Nervous system disorders: Common: dysgeusia, syncope Uncommon: headache, paraesthesia, dizziness Very rare: convulsions Not known: vertebrobasilar insufficiency, loss of consciousness, tremor, hypoaesthesia, cerebrovascular accident.
Respiratory, thoracic and mediastinal disorders: Uncommon: cough, throat tightness Rare: bronchospasm Very rare: dyspnoea, sneezing, pulmonary oedema, asthma, respiratory arrest, hypoventilation, laryngeal oedema, nasal oedema.
Skin and subcutaneous tissue disorders: Common: urticaria, pruritus. Not known: rash, cold sweat, eczema, erythema, hyperhidrosis, dermatitis.
Vascular disorders: Uncommon: thrombophlebitis Rare: shock, hypotension Very rare: vasodilatation, hypertension, pallor, hot flush, peripheral vascular disorder, intermittent claudication, vasospasm.
Gastrointestinal disorders: Very common: nausea Common: abdominal discomfort, vomiting Uncommon: abdominal pain Not known: retching. Fluorescein sodium can stain skin, clothing and soft contact lenses on contact.
Beta-blockers: Due to an interference of beta-blockers at the level of the beta-receptors, anaphylactic/anaphylactoid reactions may be more severe.
Organic anion transporter inhibitors: Compounds that inhibit the active transport of organic anions (e.g., probenecid) may affect the systemic profile of fluorescein.
Laboratory tests: The fluorescence may interfere with the analysis of blood and urinary parameters for a period of 3 to 4 days.
Systemic concentration of fluorescein had been reported to interfere in the determination of digoxin and cortisol in serum when fluorescence polarization immunoassay-based analysers are used. Caution is advised when performing therapeutic drug monitoring for drugs with a narrow therapeutic window, e.g., digoxin, quinidine.
Pregnancy and Lactation
Women of child-bearing potential: No specific recommendation for women of child-bearing potential. For information regarding the use of Fluoresceine Novartis during pregnancy please refer to the next section.
Pregnancy: Insufficient data are available on the use of fluorescein in pregnant women.

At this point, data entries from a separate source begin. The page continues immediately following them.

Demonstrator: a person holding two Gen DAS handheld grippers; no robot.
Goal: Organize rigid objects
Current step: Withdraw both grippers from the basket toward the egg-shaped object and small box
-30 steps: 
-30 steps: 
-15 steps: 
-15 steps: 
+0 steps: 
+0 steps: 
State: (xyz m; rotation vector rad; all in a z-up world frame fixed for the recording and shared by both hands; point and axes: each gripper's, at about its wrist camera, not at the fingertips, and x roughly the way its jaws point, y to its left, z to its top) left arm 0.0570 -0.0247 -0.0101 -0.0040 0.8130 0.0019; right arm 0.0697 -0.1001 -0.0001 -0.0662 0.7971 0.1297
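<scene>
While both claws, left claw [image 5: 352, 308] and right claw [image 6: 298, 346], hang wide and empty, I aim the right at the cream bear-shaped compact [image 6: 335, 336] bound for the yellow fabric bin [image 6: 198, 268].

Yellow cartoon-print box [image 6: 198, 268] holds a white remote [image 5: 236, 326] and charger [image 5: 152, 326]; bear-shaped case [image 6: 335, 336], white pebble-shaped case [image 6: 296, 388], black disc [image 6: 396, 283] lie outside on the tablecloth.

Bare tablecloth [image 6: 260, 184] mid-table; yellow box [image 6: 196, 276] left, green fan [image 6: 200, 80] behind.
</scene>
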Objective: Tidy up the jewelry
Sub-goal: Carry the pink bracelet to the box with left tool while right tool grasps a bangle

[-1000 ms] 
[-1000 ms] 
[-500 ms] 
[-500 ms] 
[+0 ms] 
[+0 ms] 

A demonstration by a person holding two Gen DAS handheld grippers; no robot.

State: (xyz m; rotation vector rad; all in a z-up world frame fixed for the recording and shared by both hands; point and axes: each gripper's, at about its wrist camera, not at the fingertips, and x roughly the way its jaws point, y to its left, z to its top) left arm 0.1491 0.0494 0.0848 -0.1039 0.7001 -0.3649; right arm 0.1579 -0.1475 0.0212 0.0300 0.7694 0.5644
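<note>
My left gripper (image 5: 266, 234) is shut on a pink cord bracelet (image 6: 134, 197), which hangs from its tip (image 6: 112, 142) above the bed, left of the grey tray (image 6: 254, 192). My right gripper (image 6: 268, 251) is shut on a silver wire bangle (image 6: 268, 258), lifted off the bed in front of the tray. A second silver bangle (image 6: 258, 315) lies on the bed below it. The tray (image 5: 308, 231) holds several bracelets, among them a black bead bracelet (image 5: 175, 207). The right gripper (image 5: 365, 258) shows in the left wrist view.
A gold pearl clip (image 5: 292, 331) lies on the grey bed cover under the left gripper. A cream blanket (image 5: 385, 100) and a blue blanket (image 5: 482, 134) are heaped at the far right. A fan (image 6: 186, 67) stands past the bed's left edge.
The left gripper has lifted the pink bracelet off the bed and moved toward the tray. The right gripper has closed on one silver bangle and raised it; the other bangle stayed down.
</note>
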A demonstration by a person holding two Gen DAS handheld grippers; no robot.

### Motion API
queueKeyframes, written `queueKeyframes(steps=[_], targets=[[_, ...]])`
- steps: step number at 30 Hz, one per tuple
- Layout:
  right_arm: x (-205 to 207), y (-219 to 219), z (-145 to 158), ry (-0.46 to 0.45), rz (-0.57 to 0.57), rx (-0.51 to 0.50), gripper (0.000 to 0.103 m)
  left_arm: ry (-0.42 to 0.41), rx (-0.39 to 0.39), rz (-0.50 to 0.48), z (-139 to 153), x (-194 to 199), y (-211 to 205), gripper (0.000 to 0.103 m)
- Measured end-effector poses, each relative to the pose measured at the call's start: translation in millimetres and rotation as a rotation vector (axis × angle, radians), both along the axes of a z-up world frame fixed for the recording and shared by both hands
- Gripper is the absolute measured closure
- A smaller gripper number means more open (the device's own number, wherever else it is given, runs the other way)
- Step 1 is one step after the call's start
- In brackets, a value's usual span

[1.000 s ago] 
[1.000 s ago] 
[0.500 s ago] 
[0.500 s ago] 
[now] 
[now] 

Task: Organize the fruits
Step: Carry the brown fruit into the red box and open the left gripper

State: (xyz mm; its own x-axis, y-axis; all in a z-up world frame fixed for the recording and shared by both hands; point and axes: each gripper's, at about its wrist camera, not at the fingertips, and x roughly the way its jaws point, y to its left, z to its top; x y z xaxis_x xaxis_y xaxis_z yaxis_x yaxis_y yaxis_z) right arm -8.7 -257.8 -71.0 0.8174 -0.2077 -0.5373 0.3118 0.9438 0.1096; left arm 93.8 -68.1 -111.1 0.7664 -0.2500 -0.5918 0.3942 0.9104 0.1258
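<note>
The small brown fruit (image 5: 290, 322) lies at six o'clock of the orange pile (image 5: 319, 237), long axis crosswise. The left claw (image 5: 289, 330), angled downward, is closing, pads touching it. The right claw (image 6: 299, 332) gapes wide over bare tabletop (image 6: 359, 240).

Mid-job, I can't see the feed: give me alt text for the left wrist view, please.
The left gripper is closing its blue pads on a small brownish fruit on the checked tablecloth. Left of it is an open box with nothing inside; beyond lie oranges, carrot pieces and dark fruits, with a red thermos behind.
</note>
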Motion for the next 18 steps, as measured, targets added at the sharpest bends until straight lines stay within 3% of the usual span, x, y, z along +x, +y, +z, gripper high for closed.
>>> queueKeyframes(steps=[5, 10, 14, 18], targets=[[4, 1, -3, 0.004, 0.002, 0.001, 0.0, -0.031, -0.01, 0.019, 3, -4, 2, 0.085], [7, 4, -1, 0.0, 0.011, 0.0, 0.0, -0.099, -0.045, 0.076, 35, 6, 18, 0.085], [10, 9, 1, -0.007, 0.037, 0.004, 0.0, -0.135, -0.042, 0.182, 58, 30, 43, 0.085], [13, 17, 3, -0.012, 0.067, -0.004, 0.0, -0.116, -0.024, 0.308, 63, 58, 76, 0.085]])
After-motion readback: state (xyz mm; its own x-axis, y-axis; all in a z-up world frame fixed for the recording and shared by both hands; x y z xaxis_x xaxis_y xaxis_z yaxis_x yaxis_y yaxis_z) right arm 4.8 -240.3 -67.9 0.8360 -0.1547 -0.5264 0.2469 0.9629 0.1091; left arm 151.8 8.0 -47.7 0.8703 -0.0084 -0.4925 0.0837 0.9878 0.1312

Animal studies do not indicate teratogenic effects. The potential risk for human fetus during pregnancy is unknown. Avoid the use of Fluoresceine Novartis in patients who are pregnant unless considered absolutely necessary.
Breast-feeding: Fluorescein is excreted in human milk and could be measured after 3 to 4 days following intravenous administration. Breast-feeding should be discontinued for 4 days following fluorescein angiography. Based on the available data, extrapolation on excretion of fluorescein in breast milk suggests a complete removal of fluorescein may take approximately 2 weeks after intravenous administration.
Fertility: There is no fertility data available.